Action item: Each line of the data below from the one holding "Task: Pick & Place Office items" to the one holding "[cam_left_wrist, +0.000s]", inclusive, is to be reproduced exactly; no other line belongs in the answer.

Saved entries

---*---

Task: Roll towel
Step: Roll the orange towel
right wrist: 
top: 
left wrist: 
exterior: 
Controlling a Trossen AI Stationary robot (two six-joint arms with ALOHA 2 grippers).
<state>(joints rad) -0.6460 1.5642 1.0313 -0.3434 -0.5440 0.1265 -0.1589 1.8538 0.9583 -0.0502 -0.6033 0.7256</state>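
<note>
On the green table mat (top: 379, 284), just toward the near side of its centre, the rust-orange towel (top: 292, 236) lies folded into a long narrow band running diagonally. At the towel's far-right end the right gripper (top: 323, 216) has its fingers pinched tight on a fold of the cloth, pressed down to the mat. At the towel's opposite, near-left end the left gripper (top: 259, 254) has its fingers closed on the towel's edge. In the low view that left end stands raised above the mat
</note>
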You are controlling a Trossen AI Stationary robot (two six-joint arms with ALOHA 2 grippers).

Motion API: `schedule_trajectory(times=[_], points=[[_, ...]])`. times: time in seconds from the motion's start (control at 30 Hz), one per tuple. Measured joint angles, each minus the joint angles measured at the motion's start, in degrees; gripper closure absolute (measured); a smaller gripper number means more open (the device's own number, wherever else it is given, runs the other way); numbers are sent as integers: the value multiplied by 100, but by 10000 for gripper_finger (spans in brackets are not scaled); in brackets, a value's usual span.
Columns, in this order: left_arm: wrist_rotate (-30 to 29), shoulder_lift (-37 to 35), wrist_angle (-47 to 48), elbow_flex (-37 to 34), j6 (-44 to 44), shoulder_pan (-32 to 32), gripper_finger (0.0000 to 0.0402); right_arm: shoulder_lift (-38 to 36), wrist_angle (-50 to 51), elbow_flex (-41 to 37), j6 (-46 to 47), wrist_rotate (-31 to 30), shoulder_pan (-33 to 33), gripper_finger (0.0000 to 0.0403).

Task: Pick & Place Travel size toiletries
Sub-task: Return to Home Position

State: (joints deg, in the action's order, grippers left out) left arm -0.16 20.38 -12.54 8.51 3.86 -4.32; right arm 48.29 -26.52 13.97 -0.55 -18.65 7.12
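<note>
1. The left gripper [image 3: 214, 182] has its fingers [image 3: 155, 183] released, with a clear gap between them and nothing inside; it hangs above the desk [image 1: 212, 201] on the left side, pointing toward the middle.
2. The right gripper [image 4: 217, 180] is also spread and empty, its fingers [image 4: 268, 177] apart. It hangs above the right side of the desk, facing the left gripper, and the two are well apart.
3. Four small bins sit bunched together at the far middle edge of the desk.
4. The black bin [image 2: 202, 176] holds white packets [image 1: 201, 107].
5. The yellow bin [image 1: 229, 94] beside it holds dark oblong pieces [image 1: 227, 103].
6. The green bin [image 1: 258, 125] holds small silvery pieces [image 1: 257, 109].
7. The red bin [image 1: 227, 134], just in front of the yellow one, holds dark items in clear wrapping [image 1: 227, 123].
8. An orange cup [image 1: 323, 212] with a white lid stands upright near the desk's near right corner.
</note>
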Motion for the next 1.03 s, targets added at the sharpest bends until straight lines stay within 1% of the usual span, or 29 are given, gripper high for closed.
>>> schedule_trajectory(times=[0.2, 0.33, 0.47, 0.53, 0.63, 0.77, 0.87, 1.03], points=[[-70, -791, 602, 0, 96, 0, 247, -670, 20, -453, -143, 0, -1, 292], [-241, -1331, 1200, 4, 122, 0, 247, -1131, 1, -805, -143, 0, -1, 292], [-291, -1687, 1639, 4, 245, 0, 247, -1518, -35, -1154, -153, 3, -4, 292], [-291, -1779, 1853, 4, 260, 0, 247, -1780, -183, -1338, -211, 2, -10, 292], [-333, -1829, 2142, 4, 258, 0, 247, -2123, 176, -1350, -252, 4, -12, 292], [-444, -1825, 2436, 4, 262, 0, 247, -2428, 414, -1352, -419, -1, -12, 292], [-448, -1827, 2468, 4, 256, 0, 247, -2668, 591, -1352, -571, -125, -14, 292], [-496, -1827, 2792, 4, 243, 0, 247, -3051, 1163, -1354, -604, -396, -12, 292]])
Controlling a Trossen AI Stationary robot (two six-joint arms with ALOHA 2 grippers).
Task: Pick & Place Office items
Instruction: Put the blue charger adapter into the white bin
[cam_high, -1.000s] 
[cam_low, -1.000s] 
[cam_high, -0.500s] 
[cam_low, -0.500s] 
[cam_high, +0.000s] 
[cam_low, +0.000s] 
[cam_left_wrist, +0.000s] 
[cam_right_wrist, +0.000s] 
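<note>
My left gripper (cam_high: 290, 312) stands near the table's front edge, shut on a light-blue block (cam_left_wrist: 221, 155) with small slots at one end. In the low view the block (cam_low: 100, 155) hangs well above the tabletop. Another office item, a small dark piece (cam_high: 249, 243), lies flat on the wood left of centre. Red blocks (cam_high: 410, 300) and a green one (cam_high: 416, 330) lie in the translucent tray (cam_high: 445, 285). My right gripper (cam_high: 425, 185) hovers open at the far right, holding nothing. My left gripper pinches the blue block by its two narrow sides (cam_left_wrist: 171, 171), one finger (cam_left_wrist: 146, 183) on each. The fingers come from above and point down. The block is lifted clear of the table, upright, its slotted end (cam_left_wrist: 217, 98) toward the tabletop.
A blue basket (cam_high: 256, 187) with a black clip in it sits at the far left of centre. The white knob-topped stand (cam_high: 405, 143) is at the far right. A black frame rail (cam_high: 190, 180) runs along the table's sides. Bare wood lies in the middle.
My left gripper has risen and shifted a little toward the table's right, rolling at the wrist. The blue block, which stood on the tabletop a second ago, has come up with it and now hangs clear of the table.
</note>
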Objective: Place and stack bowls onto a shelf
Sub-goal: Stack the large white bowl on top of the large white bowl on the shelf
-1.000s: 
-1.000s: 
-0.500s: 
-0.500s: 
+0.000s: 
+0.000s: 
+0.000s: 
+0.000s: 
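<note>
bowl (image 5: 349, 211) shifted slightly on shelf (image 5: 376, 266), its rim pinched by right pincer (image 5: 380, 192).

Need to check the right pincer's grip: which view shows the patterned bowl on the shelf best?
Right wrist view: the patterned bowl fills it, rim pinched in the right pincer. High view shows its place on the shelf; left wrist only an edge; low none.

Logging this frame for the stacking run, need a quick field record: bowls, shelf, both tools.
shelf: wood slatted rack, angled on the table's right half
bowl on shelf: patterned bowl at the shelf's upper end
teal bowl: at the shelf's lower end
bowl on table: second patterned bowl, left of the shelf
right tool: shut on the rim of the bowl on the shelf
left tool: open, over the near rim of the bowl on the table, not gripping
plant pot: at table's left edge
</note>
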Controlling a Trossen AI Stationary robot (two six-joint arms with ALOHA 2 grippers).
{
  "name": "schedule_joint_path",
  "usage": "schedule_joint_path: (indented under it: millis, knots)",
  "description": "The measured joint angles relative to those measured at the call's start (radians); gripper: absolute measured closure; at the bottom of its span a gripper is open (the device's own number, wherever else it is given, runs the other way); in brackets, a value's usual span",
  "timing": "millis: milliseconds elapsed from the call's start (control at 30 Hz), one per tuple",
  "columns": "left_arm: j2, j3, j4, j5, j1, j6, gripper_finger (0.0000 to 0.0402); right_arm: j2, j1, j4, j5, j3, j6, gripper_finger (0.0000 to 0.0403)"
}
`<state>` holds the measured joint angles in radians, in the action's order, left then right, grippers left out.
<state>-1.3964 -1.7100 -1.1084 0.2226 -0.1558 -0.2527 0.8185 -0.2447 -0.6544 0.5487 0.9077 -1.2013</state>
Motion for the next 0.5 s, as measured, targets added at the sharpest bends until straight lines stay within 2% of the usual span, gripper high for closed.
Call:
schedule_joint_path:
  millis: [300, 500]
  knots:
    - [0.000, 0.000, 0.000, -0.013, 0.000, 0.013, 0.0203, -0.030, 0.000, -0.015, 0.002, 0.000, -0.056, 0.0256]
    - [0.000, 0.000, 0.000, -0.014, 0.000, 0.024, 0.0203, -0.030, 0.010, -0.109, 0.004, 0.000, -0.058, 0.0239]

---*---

Answer box:
Task: Pick & Place Office items
Instruction: Put the blue charger adapter into the white bin
[cam_high, -1.000s] 
[cam_low, -1.000s] 
[cam_high, -0.500s] 
[cam_low, -0.500s] 
[cam_high, +0.000s] 
[cam_low, +0.000s] 
[cam_left_wrist, +0.000s] 

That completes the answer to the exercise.